All that is possible with no planetary protection issues for most of the places. Venus clouds and Callisto would need preliminary assessment to make sure there are no issues, but are likely to be okay based on the knowledge so far. There are many places in the solar system that we can visit in person, as explorers who love science and see the scientific value of space exploration as paramount. The places we can't explore in person directly in this way can be explored from orbit by telepresence until we have a better idea of what we are dealing with. There will be no shortage of adventures and new horizons in this future.


Some of you may wonder what the fuss is about as you may have heard that the chance of life on or near the Mars surface is remote. After all, that was what most experts thought until the Phoenix lander in 2008. They thought that life on Mars was possible, but only deep down, for instance in geothermal hot spots isolated from the surface, or in a very deep liquid water layer (the hydrosphere) kilometers down below the frozen surface (the cryosphere).

But the situation has changed a lot since then. So here is an update on what has changed in the last eight years.


Experts still agree that the surface is a near vacuum and that fresh water exposed to the surface will evaporate rapidly and can't persist in present Mars conditions.

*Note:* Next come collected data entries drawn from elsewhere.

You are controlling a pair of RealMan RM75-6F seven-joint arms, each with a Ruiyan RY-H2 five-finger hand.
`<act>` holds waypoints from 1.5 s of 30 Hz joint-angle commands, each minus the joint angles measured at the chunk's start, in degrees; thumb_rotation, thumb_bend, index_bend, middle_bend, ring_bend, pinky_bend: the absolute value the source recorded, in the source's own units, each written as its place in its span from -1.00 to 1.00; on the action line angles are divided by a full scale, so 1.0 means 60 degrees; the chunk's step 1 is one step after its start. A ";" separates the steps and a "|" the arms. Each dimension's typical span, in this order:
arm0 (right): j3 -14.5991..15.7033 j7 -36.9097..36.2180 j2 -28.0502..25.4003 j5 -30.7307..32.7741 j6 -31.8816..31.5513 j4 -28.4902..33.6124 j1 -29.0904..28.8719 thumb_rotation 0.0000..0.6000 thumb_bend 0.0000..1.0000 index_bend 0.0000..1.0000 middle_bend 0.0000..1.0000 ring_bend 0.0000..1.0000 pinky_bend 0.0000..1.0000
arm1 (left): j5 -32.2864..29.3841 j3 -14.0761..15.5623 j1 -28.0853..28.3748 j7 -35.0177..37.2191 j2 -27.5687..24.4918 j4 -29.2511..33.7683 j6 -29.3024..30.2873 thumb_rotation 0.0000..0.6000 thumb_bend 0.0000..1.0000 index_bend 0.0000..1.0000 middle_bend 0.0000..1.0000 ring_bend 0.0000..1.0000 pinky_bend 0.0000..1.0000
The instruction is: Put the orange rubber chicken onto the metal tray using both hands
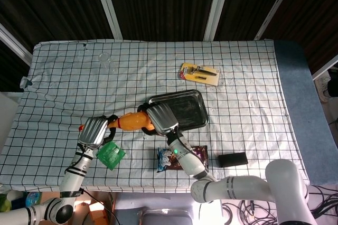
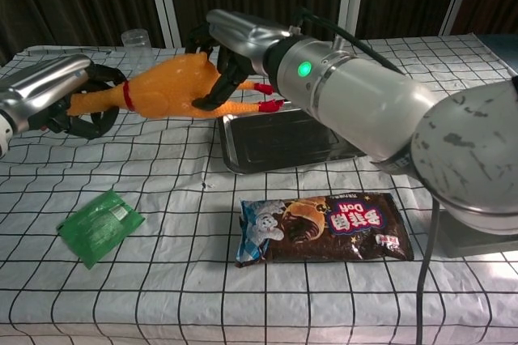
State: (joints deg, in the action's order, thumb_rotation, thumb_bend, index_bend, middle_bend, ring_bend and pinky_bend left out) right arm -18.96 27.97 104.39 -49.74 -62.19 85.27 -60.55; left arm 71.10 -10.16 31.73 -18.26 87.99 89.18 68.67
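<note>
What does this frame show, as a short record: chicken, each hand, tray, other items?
chicken: orange rubber chicken held off the table, roughly level, left of the tray
left hand: left hand grips its neck end
right hand: right hand grips its body near the legs
tray: rectangular metal tray, nothing in it
other items: green packet; brown snack bag

The head view looks steeply down from high above and takes in the whole desk (image 1: 253, 93), with both arms entering at the lower edge. The chest view sits low at the near desk edge, faces horizontally across it, and is much closer. Both views share the metal tray (image 1: 191, 110) (image 2: 287, 141), snack bag (image 1: 182, 157) (image 2: 328, 226) and green packet (image 1: 110, 154) (image 2: 100, 224).
</note>
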 commanded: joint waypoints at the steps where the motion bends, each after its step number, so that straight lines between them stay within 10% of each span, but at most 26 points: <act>1: 0.0032 -0.0170 -0.0382 0.0210 0.0579 0.0423 0.0097 1.00 -0.25 -0.13 -0.04 -0.23 -0.08 | -0.0053 -0.0004 0.0017 -0.0043 -0.0019 -0.0008 -0.0048 1.00 0.60 0.24 0.65 0.12 0.59; 3: 0.0030 -0.0281 -0.0659 0.0338 0.0952 0.0646 0.0113 1.00 -0.39 -0.77 -0.54 -0.71 -0.72 | -0.0096 -0.0024 0.0023 -0.0059 -0.0035 -0.0016 -0.0062 1.00 0.60 0.24 0.65 0.12 0.59; 5: 0.0003 -0.0319 -0.0908 0.0513 0.1221 0.0842 0.0105 1.00 -0.49 -0.98 -0.85 -0.94 -0.99 | -0.0152 -0.0036 0.0020 -0.0065 -0.0071 -0.0015 -0.0088 1.00 0.60 0.24 0.65 0.12 0.59; 22: 0.0104 -0.0215 -0.0944 0.1007 0.1354 0.0796 -0.0129 1.00 -0.63 -0.97 -0.98 -1.00 -1.00 | -0.0236 -0.0007 0.0080 -0.0107 -0.0086 0.0111 -0.0207 1.00 0.60 0.23 0.66 0.12 0.59; 24: 0.0067 -0.0201 -0.0791 0.1007 0.1168 0.0700 -0.0153 1.00 -0.62 -0.69 -0.74 -0.83 -0.82 | -0.0233 -0.0005 0.0069 -0.0114 -0.0095 0.0124 -0.0179 1.00 0.60 0.23 0.66 0.12 0.59; 28: 0.0059 -0.0144 -0.0478 0.0850 0.0802 0.0463 -0.0184 1.00 -0.43 0.36 0.17 0.19 0.34 | -0.0255 -0.0002 0.0054 -0.0088 -0.0140 0.0152 -0.0181 1.00 0.60 0.23 0.66 0.12 0.59; 32: 0.0056 -0.0341 -0.0025 0.0130 0.0180 0.0061 -0.0116 1.00 -0.14 0.93 0.60 0.62 0.83 | -0.0267 0.0009 0.0037 -0.0074 -0.0160 0.0152 -0.0170 1.00 0.61 0.24 0.66 0.12 0.59; 45: 0.0150 -0.0112 0.0068 -0.0582 -0.0017 -0.0271 0.0047 1.00 0.17 1.00 0.71 0.71 0.94 | -0.0348 0.0006 0.0064 -0.0062 -0.0126 0.0139 -0.0233 1.00 0.61 0.24 0.66 0.12 0.59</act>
State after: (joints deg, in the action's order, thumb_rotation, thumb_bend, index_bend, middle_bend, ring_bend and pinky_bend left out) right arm -17.97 27.37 104.79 -53.03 -62.16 83.66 -60.44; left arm 69.02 -10.13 32.10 -18.62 87.22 90.01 67.28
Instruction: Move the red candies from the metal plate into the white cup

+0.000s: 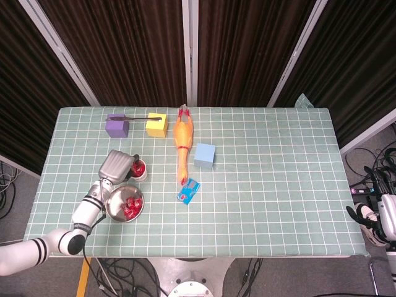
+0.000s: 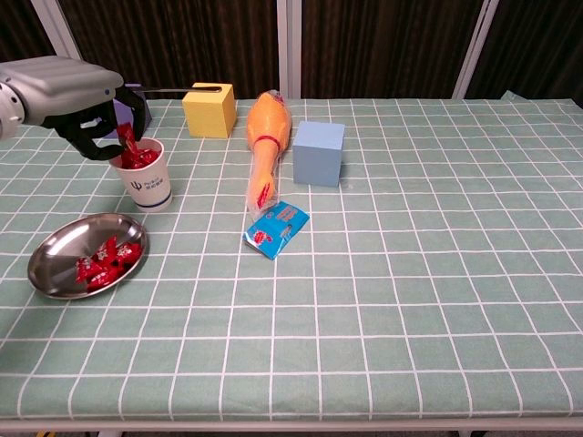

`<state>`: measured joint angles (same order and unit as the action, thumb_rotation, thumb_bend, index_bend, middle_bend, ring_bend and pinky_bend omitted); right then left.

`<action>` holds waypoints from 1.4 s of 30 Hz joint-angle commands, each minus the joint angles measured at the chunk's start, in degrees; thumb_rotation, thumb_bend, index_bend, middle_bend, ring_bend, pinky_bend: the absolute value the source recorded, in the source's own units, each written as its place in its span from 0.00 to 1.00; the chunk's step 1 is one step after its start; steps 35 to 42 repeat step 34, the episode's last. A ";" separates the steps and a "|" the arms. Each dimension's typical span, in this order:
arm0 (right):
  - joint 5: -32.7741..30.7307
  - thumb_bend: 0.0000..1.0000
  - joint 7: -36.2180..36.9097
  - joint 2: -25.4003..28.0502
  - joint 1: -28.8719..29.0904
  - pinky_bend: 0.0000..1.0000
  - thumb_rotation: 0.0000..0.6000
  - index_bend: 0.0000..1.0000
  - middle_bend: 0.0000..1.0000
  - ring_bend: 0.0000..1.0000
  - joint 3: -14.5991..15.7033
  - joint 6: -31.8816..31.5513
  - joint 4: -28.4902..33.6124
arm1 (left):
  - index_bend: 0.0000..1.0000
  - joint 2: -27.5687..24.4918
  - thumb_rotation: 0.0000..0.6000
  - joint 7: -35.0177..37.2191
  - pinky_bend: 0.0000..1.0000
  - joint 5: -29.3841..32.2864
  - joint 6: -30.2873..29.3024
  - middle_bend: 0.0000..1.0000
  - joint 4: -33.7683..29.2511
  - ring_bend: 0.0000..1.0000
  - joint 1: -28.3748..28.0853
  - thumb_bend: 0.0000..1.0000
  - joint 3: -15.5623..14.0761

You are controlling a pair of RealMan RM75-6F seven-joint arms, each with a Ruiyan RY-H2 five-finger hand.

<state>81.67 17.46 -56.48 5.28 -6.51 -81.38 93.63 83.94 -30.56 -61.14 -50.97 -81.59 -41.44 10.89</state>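
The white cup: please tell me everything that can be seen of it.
The white cup is a small paper-like cup with a dark blue logo on its side. It stands upright on the checked tablecloth, just behind the metal plate and apart from it. Several red candies already lie inside. The left hand hovers at its rim, pinching one more red candy over the opening.

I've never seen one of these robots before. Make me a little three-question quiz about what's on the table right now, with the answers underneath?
1. True or false: the white cup already has red candies in it.
2. What does the left hand pinch in its fingers above the cup?
A. a red candy
B. the blue packet
C. the yellow block
3. Fill in: the remaining candies lie on the metal ____.

Key
1. True
2. A, a red candy
3. plate
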 commanded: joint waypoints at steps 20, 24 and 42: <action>0.37 0.15 0.56 -0.34 0.09 0.30 1.00 0.01 0.10 0.00 -0.27 -0.48 -1.20 | 0.28 -11.25 1.00 18.33 0.67 -10.45 -27.53 0.51 -7.42 0.48 18.44 0.33 -5.03; 0.82 0.15 0.87 -1.23 0.47 0.19 1.00 0.01 0.08 0.00 -0.02 0.09 -2.38 | 0.28 -10.59 1.00 22.16 0.39 -12.84 -33.53 0.36 -4.16 0.29 23.54 0.29 -6.92; 3.19 0.16 -0.24 -3.78 -0.47 0.14 1.00 0.01 0.06 0.00 0.97 -2.70 -3.68 | 0.28 -13.09 1.00 20.24 0.34 -14.92 -40.11 0.34 -6.43 0.27 32.12 0.28 -10.98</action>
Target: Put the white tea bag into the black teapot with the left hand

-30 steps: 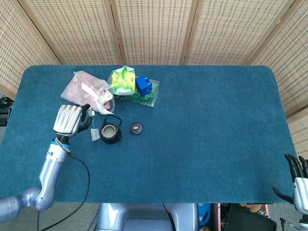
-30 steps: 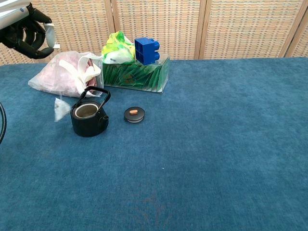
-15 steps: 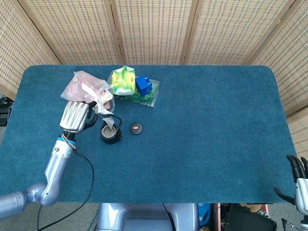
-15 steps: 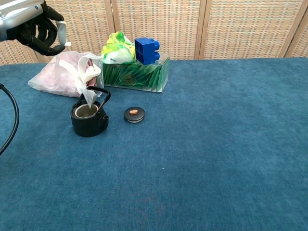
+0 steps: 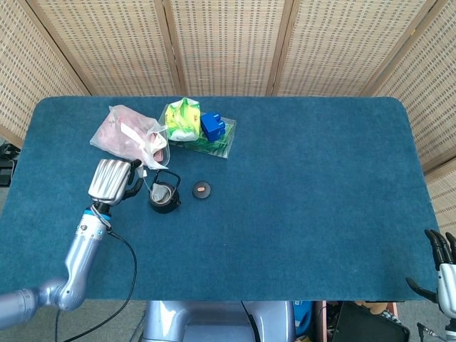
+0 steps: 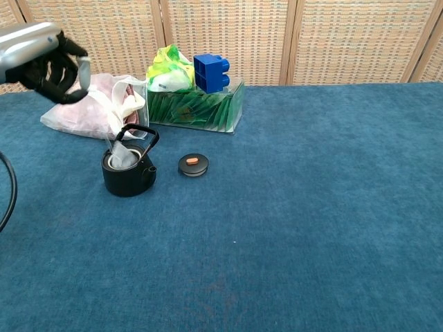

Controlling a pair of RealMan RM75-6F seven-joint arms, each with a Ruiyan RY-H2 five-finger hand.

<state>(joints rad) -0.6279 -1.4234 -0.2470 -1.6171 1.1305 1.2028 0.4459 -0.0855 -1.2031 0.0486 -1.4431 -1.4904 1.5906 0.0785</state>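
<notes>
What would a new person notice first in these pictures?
Probably the left robot hand raised at the far left, dangling the white tea bag by its string into the open black teapot. Next, the bright blue block and green packet on the box behind.

Worktop (image 6: 311, 207): blue napped cloth, matt. Black teapot (image 6: 128, 176): matt, dull sheen. White tea bag (image 6: 123, 158): thin paper-like mesh. Left hand (image 6: 48, 62): brushed silver metal back, black fingers. Block (image 6: 211, 72): glossy blue plastic.
</notes>
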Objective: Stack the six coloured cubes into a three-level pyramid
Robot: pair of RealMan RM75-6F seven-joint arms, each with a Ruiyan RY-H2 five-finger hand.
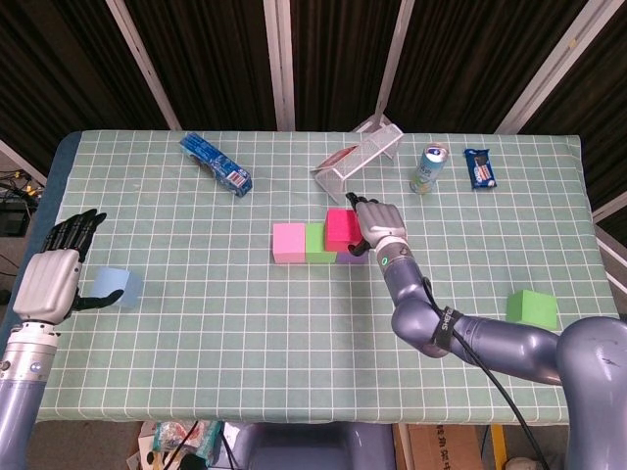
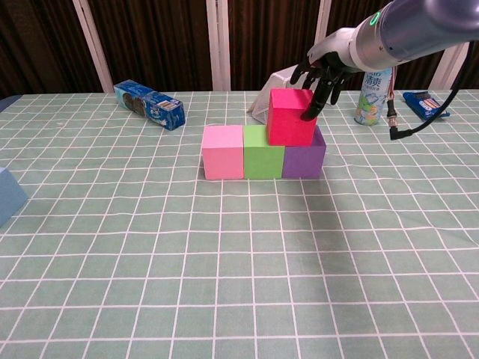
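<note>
A pink cube [image 1: 288, 242], a green cube [image 1: 314, 243] and a purple cube [image 2: 304, 161] stand in a row at mid-table. A red cube [image 2: 290, 117] sits on top, mostly over the purple one and slightly over the green. My right hand [image 2: 322, 67] reaches from above and behind; its fingers [image 2: 309, 111] lie on the red cube's right upper side and still hold it. A light blue cube [image 1: 119, 286] lies at the left, with my left hand [image 1: 54, 274] open just beside it. Another green cube [image 1: 531, 307] sits alone at the far right.
A blue biscuit box [image 1: 216, 164] lies at the back left. A tipped wire rack [image 1: 359, 155] stands right behind the row of cubes. Further right are a drink can [image 1: 428, 168] and a snack packet [image 1: 479, 167].
</note>
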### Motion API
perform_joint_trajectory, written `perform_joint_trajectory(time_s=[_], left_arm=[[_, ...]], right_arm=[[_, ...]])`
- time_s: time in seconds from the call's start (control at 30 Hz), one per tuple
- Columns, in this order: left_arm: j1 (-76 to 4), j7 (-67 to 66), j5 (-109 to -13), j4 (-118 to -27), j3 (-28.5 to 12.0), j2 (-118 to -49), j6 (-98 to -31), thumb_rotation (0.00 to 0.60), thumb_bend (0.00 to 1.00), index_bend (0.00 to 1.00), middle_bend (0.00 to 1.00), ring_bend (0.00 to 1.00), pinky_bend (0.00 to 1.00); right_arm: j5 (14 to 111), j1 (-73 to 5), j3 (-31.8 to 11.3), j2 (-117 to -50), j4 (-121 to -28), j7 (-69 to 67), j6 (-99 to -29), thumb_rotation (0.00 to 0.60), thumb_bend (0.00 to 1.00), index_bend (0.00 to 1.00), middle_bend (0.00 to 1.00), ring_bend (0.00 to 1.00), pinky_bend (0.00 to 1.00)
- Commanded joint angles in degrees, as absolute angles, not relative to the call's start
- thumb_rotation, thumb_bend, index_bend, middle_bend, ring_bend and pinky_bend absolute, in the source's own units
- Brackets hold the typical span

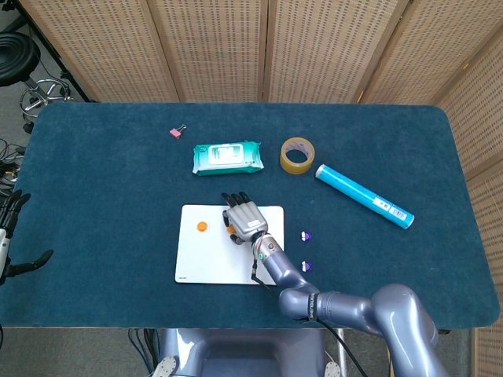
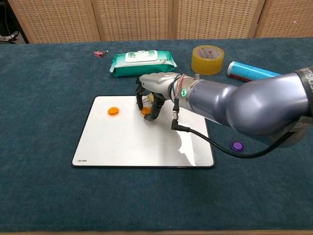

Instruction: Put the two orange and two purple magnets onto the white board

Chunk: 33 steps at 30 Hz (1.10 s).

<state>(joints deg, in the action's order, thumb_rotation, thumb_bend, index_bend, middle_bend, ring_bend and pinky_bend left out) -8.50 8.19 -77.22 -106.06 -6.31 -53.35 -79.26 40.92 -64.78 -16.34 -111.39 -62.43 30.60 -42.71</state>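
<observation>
The white board [image 1: 206, 263] [image 2: 117, 142] lies at the table's near middle. One orange magnet [image 1: 202, 227] [image 2: 113, 111] sits alone on its far left part. My right hand [image 1: 244, 218] [image 2: 152, 96] hangs over the board's far edge and pinches the second orange magnet [image 1: 230, 230] [image 2: 145, 111] down at the board's surface. Two purple magnets [image 1: 306, 235] [image 1: 306, 266] lie on the cloth right of the board; the chest view shows only one purple magnet [image 2: 237, 146], since my arm hides the other. My left hand [image 1: 11, 234] hangs off the table's left edge, fingers spread and holding nothing.
Behind the board lie a green wipes pack [image 1: 226, 157] [image 2: 142, 61], a tape roll [image 1: 296, 155] [image 2: 208, 58] and a blue tube [image 1: 364, 195] [image 2: 252, 72]. A pink binder clip [image 1: 178, 132] [image 2: 100, 54] sits far left. My right forearm crosses the board's right part.
</observation>
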Motion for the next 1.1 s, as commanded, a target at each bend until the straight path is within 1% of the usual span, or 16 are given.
perform_joint_trajectory(time_s=[0.03,0.1,0.33,0.5,0.67,0.8,0.97,1.1], left_arm=[[-8.43,8.44,-77.29,-106.04,-6.27,-53.23,-79.24,0.6,0.2,0.02,0.0,0.0,0.0],[-8.31,8.77,-77.33,-106.07,-6.31,-53.08,-79.4,0.6,0.2,0.02,0.0,0.0,0.0],[-8.21,9.32,-77.7,-106.03,-6.24,-52.87,-79.43,0.6,0.2,0.01,0.0,0.0,0.0],[-8.15,9.12,-77.81,-106.1,-6.24,-52.89,-79.61,0.6,0.2,0.02,0.0,0.0,0.0],[-8.2,8.82,-78.03,-106.23,-6.1,-53.01,-79.48,0.6,0.2,0.02,0.0,0.0,0.0],[-8.35,8.38,-78.03,-106.21,-6.01,-53.19,-79.21,0.6,0.2,0.02,0.0,0.0,0.0],[-8.59,7.6,-77.96,-106.27,-5.85,-53.46,-78.71,0.6,0.2,0.02,0.0,0.0,0.0],[-8.64,6.5,-78.49,-106.61,-5.55,-53.84,-78.79,0.6,0.2,0.01,0.0,0.0,0.0]], right_arm=[[40.73,-64.86,-16.2,-111.47,-62.22,30.88,-42.83,0.6,0.4,0.5,0.0,0.0,0.0],[40.54,-64.86,-16.04,-111.42,-61.98,31.23,-42.99,0.6,0.4,0.46,0.0,0.0,0.0],[40.09,-64.25,-15.72,-110.39,-63.11,31.58,-43.58,0.6,0.4,0.38,0.0,0.0,0.0],[40.88,-63.48,-15.7,-108.91,-65.51,30.83,-44.28,0.6,0.4,0.36,0.0,0.0,0.0],[42.37,-62.53,-15.89,-107.0,-69.27,29.67,-45.59,0.6,0.4,0.36,0.0,0.0,0.0],[44.68,-61.05,-16.15,-104.11,-74.26,27.94,-47.48,0.6,0.4,0.36,0.0,0.0,0.0],[47.11,-59.17,-15.21,-100.24,-78.82,27.77,-49.88,0.6,0.4,0.35,0.0,0.0,0.0],[48.57,-56.24,-13.59,-94.87,-83.78,27.12,-51.65,0.6,0.39,0.32,0.0,0.0,0.0]])
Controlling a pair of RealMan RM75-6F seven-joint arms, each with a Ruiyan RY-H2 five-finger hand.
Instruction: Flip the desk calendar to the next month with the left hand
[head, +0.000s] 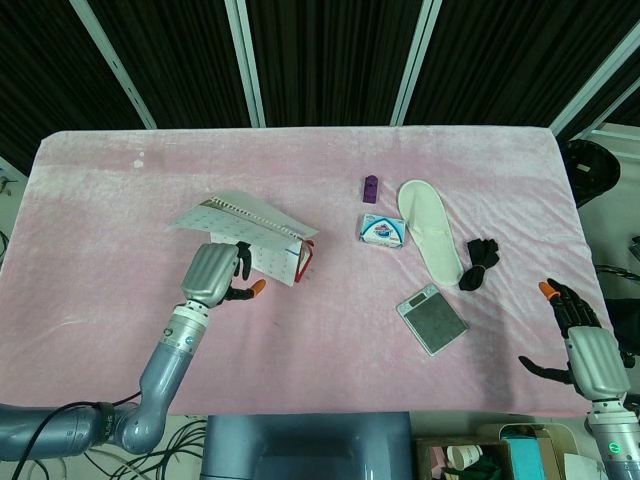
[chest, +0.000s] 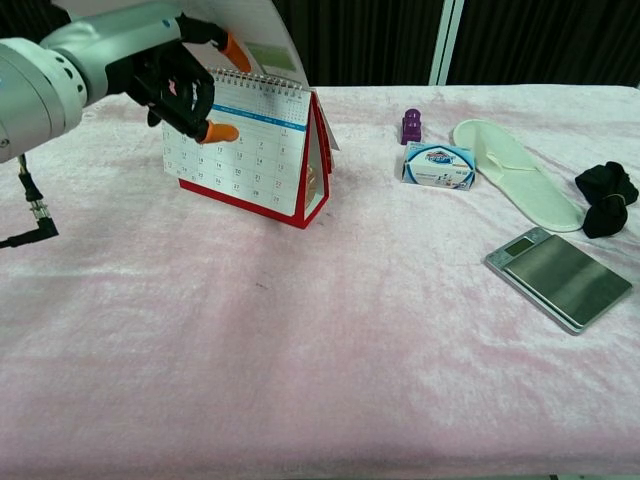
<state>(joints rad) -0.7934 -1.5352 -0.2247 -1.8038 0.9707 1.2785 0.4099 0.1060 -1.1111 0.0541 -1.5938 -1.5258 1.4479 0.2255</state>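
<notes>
The red-based desk calendar (head: 283, 255) (chest: 255, 150) stands left of centre on the pink cloth. Its front page (head: 205, 216) (chest: 262, 28) is lifted up and back over the spiral binding, and a fresh month grid shows beneath. My left hand (head: 213, 273) (chest: 165, 68) is raised in front of the calendar's upper left, fingers curled, holding that lifted page up from below. My right hand (head: 582, 333) hangs beyond the table's right front corner, fingers spread, holding nothing; only the head view shows it.
Right of the calendar lie a small purple object (head: 371, 187) (chest: 411, 126), a blue-and-white box (head: 382, 229) (chest: 439, 165), a white slipper (head: 430, 230) (chest: 510, 170), a black bundle (head: 480, 262) (chest: 606, 198) and a grey scale (head: 432, 319) (chest: 558, 276).
</notes>
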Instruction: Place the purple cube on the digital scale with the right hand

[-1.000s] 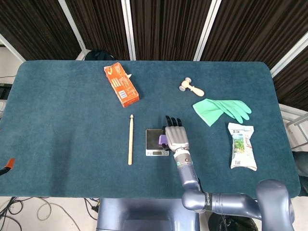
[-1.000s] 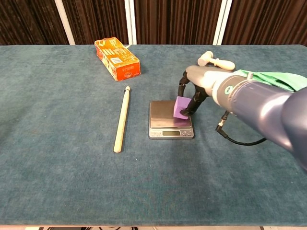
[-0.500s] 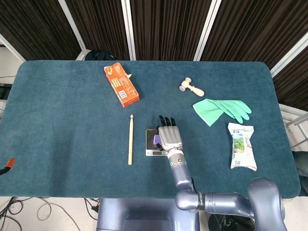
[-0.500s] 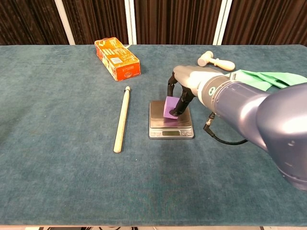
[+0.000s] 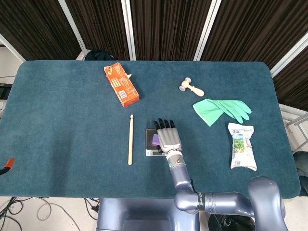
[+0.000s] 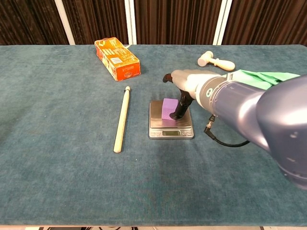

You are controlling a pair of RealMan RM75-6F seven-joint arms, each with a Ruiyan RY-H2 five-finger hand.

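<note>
The purple cube (image 6: 168,108) sits flat on the plate of the small digital scale (image 6: 156,119) at mid-table. My right hand (image 6: 185,89) hovers over the scale's right side. Its thumb tip rests against the cube's right face, while the other fingers (image 6: 167,78) are lifted clear above and behind the cube. In the head view the right hand (image 5: 168,137) covers most of the scale (image 5: 150,148), and only a sliver of the cube (image 5: 155,139) shows at its left. My left hand appears in neither view.
A wooden drumstick (image 6: 121,125) lies left of the scale. An orange box (image 6: 117,59) sits at the back left, a wooden mallet (image 6: 216,60) at the back right, green gloves (image 5: 222,110) and a white packet (image 5: 241,146) to the right.
The right hand carried the cube leftward onto the middle of the scale and set it down flat. Its fingers then lifted off the cube's far side.
</note>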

But they have found many ways that various forms of salty and trapped water can survive on or near the surface, starting with the observation of what may be salty droplets forming on the legs of the Phoenix lander in 2008, and they also have found microbes and lichens that can make use of the 100% humidity of the thin Mars atmosphere at night, with no access to liquid water in any form.

The warm seasonal flows, or "recurrent slope lineae" are just one of many proposed types of habitat for life on the Mars surface. I surveyed the literature for Are There Habitats For Life On Mars? - Salty Seeps, Clear Ice Greenhouses, Ice Fumaroles, Dune Bioreactors,... (long detailed survey article with many cites)

There's an almost bewildering variety of suggestions for habitats on Mars for life. The main surface or near surface ones are (these links take you to the online booklet)

Most of those habitats are either above the permafrost layer or at most a few centimeters below it (the permafrost layer is typically 2 cms below the surface of the Mars regolith or less).

They are all almost impossible to detect from orbit, as they are covered by a few mms of the regolith, or lie beneath layers of ice, and most are also very small in physical extent. The only way we know to explore most of them and in many cases the only way to know for sure even if they exist, is with surface exploration missions, with landers or rovers.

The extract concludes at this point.